Each pool was a round-robin (with matches not being held where unnecessary to the overall result).  Bouts were to five touches, and each fencer from one nation had a bout against each from the opponent.  The nation which won the most individual bouts took the team bout (with total touches as the tie-breaker if the teams split 8-8).  The top two nations in each pool advanced to the semifinals.

Semifinals

Each pool was a round-robin (with matches not being held where unnecessary to the overall result).  Bouts were to five touches, and each fencer from one nation had a bout against each from the opponent.  The nation which won the most individual bouts took the team bout (with total touches as the tie-breaker if the teams split 8-8).  The top two nations in each pool advanced to the final.

Final

The final was a round-robin.  Bouts were to five touches, and each fencer from one nation had a bout against each from the opponent.  The nation which won the most individual bouts took the team bout (with total touches as the tie-breaker if the teams split 8-8).

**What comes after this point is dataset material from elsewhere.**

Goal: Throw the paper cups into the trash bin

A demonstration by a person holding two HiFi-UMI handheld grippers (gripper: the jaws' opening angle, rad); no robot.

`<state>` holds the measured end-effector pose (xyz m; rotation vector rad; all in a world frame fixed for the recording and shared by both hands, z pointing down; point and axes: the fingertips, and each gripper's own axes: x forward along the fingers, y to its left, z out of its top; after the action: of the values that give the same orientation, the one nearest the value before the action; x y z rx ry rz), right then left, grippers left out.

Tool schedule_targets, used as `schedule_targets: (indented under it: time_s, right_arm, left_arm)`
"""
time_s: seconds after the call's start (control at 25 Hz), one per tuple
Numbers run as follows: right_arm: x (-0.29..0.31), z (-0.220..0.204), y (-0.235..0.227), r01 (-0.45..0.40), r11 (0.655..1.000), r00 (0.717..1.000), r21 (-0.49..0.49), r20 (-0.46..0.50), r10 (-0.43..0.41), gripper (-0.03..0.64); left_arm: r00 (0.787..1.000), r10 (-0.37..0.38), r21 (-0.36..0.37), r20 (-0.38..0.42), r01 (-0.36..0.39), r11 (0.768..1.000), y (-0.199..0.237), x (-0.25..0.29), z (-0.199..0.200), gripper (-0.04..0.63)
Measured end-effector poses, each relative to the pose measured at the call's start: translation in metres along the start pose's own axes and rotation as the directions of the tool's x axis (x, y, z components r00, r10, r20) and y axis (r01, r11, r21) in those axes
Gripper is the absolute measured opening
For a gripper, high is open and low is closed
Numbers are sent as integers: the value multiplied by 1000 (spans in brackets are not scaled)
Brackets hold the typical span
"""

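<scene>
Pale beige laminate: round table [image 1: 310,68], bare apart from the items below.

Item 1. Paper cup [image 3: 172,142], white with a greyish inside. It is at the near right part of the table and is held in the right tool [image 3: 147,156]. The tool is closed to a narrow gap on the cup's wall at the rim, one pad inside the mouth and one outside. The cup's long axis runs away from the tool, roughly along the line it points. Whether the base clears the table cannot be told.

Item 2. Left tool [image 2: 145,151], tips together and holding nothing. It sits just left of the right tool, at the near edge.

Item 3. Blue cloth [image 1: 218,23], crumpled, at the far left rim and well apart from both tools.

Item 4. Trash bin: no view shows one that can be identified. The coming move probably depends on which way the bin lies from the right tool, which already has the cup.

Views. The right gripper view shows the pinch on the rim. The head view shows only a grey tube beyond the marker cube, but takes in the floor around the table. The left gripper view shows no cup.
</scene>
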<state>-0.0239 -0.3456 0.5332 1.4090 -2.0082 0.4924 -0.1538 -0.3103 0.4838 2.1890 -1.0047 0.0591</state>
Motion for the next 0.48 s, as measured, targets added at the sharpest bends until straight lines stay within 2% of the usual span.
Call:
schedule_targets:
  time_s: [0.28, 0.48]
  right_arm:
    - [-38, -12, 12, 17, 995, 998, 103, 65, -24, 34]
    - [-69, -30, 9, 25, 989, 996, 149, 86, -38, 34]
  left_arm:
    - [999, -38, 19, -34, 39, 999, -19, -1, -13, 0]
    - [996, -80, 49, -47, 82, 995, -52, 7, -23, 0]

Hungary beat both Italy and Poland, which had each beaten Germany; therefore, the Hungary-Germany match was unnecessary as Hungary would win gold and Germany take fourth regardless of the results.  The reason for not holding the Italy-Poland match is less clear; the official report says it was not necessary, but presumably the winner would be the silver medalist while the loser would take the bronze.  Italy had defeated Poland 16-0 in the semifinals, which may have been how the final placing was decided.